Below are records; give the number of their lines that hold the word "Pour", and write nothing more.

───── Data for this exercise ─────

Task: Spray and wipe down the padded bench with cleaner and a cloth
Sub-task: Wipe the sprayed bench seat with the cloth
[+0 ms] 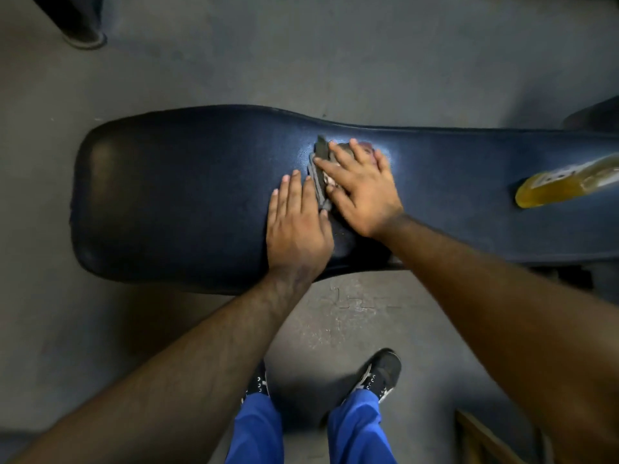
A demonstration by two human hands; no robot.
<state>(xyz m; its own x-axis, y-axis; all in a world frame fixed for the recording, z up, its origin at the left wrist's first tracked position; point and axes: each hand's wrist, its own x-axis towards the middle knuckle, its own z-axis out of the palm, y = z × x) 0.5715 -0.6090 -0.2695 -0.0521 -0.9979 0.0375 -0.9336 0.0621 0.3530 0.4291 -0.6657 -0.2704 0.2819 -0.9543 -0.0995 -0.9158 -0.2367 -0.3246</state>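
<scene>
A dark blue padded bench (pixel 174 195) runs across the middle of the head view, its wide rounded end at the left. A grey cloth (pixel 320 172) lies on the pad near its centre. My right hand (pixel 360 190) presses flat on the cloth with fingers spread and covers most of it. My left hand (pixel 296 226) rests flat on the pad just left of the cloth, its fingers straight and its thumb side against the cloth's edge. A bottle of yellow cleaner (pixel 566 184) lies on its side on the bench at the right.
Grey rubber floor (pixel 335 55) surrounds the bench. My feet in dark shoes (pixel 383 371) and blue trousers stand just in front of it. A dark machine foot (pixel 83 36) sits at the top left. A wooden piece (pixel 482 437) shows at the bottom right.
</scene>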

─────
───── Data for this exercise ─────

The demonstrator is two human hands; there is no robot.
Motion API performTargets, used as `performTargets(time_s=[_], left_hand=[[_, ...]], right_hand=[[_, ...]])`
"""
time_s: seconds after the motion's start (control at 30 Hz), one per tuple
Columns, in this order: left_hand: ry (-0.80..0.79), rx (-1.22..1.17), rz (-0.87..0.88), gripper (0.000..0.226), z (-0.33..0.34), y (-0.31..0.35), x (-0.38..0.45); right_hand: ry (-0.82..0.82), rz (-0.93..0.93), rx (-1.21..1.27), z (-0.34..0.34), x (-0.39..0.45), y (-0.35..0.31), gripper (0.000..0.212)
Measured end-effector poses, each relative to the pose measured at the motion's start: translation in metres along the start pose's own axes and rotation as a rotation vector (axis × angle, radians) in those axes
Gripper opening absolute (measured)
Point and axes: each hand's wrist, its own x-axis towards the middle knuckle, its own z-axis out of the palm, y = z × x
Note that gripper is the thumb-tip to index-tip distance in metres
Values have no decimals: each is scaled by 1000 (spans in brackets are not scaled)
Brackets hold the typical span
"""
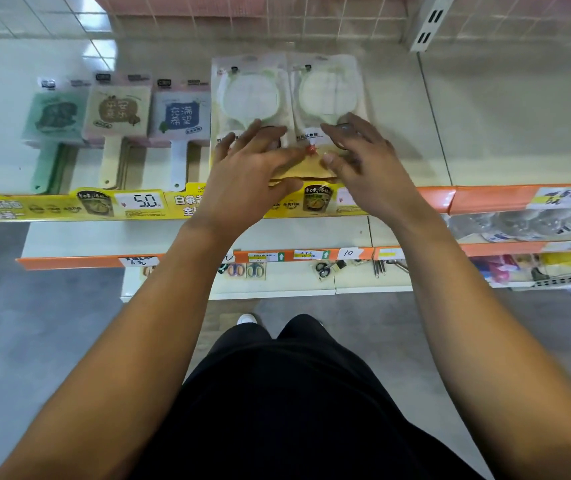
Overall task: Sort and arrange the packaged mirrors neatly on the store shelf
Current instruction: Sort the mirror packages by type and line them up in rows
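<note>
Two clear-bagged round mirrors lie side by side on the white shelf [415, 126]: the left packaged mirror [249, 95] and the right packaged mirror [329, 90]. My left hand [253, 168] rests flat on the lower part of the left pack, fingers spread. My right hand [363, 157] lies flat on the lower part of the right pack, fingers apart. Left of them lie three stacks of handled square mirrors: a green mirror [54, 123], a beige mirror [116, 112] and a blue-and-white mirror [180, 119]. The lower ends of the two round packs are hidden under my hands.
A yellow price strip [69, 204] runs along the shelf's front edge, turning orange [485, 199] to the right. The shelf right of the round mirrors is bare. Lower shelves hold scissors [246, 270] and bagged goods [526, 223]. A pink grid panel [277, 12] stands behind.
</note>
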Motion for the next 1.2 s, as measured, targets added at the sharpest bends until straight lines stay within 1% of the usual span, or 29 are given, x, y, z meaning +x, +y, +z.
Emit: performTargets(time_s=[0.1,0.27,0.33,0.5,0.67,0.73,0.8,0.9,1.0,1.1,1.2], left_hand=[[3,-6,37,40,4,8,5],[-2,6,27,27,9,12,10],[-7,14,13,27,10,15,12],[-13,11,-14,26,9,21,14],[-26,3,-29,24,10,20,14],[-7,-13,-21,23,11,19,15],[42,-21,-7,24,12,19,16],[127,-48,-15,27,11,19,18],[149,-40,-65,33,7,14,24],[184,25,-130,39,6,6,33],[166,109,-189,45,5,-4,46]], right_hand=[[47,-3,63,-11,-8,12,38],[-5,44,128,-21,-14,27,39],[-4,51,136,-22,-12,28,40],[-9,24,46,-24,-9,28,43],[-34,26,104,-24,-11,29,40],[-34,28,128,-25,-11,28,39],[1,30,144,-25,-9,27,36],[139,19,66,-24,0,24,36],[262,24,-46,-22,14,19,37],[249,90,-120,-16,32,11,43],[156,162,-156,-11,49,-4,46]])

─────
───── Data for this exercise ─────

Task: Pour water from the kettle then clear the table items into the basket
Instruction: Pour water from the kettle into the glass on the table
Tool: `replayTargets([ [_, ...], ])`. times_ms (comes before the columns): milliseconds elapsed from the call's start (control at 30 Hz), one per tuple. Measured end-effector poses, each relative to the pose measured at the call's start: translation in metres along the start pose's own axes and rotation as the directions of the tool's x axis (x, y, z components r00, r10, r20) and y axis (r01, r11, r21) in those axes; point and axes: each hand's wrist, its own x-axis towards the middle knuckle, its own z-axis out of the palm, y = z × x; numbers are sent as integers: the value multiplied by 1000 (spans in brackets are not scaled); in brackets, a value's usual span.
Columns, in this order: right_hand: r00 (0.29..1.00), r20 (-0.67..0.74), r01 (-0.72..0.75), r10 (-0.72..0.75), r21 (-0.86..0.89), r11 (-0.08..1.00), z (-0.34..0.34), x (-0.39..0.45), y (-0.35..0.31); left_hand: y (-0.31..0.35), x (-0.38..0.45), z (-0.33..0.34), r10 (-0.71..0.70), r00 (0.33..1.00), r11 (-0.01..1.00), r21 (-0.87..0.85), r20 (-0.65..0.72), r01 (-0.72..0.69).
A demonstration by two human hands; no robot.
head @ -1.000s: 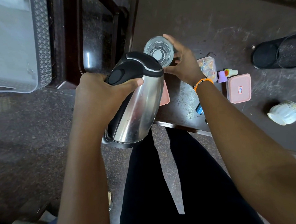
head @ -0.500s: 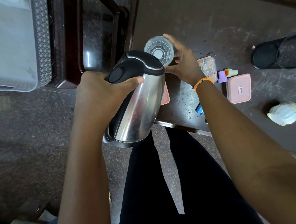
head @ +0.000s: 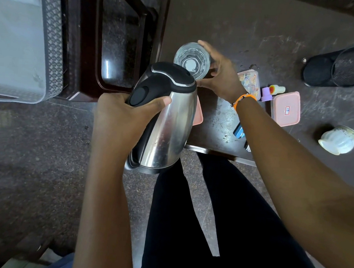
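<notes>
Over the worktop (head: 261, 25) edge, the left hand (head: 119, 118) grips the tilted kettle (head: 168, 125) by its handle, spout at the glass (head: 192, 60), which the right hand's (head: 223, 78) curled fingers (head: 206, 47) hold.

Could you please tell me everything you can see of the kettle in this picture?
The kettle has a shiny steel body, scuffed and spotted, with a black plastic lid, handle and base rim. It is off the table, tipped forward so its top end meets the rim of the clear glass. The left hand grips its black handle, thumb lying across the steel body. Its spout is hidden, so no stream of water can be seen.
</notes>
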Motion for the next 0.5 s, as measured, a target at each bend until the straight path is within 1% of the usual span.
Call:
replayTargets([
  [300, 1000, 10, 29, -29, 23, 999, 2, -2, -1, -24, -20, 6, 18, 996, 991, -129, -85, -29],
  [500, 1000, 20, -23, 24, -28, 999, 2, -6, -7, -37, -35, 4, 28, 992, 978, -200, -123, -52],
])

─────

Reply »
2